WHAT THIS TASK INVOLVES → Look below for the line holding "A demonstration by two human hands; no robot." and the line holding "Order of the". Repeat those two and everything between, exactly.

MATERIAL PROVIDED →
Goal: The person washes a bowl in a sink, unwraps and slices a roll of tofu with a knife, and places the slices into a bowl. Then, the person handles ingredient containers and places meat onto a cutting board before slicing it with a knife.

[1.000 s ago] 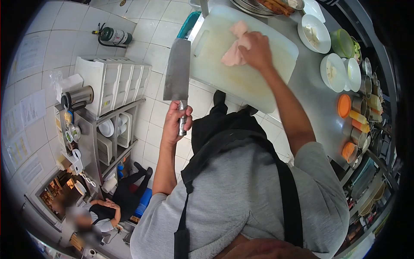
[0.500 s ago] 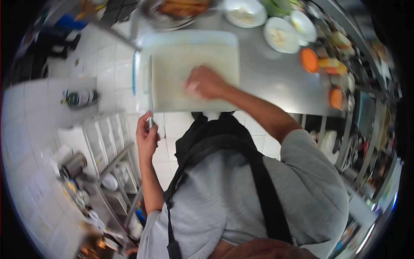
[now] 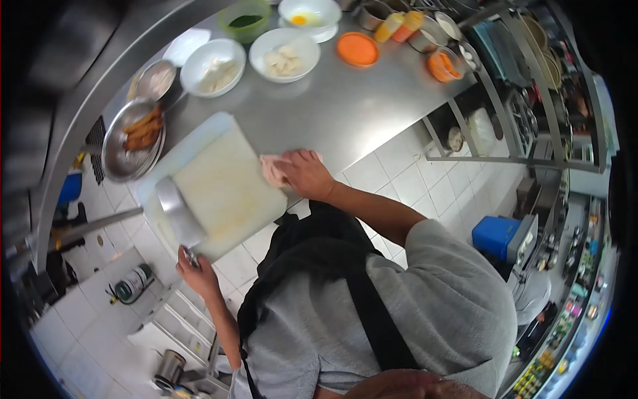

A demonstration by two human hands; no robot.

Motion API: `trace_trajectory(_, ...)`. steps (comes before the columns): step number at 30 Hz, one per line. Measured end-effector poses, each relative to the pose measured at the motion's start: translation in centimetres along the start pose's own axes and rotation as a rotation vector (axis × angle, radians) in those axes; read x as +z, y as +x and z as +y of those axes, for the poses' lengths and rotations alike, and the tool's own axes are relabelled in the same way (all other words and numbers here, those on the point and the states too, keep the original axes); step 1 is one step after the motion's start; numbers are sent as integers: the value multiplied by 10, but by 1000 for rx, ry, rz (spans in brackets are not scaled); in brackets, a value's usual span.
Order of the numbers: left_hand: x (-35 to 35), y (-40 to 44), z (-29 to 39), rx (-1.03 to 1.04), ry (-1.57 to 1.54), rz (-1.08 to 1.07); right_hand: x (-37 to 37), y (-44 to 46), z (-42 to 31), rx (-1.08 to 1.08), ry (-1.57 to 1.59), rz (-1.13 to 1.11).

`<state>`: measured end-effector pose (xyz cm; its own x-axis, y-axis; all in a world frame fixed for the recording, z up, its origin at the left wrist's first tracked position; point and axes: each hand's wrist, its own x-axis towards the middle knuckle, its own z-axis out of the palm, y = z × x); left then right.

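My left hand (image 3: 197,269) is closed around the handle of a wide cleaver (image 3: 179,214), whose blade lies over the left part of the cutting board (image 3: 222,183). Beyond the board's right edge, my right hand (image 3: 304,173) has its fingers curled on a pale pink piece of raw meat (image 3: 274,170). Part of the meat is hidden under the fingers. Faint yellowish stains mark the board.
Behind the board stand bowls of pale pieces (image 3: 216,68), (image 3: 284,56) and a bowl with an egg yolk (image 3: 310,16). A metal bowl (image 3: 119,143) holds fried food. An orange lid (image 3: 357,49) lies on the steel counter (image 3: 332,93). Another person (image 3: 531,296) is at right.
The view has swung round. My right hand has carried the pink meat from the board's surface to its right edge. The cleaver, still in my left hand, now shows its flat side above the board.
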<state>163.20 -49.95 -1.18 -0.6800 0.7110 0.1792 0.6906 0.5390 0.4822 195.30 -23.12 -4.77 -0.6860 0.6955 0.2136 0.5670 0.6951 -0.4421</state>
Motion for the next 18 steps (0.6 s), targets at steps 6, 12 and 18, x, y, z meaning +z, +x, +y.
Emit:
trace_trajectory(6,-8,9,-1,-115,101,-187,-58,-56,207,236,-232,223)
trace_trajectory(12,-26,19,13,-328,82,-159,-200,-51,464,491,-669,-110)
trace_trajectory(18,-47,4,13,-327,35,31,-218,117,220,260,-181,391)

RESULT OF THE EXERCISE →
A demonstration by two human hands; no robot.

Motion API: `trace_trajectory(_, ...)`. steps (comes before the columns): step number at 30 Hz, one per line. Measured end-effector poses, each relative to the pose measured at the motion's start: translation in centimetres along the start pose's own axes and rotation as a rotation vector (axis × angle, radians) in those axes; read x as +z, y as +x and z as +y of those axes, for the poses' lengths and rotations alike, and the tool's own axes are relabelled in the same way (all other words and numbers here, those on the point and the states too, keep the original axes); step 1 is one step after the motion's start; numbers are sent as integers: the value multiplied by 10, but by 1000 for rx, ry, rz (spans in brackets are not scaled); in brackets, a value's usual span.
Order of the numbers: left_hand: x (-35 to 35), y (-40 to 44), z (-29 to 39), rx (-1.03 to 1.04), ry (-1.57 to 1.54), rz (-1.08 to 1.07); right_hand: x (-37 to 37), y (-44 to 46), z (-42 to 31), rx (-1.08 to 1.08), ry (-1.57 to 1.59), rz (-1.13 to 1.11).

This concludes the exercise.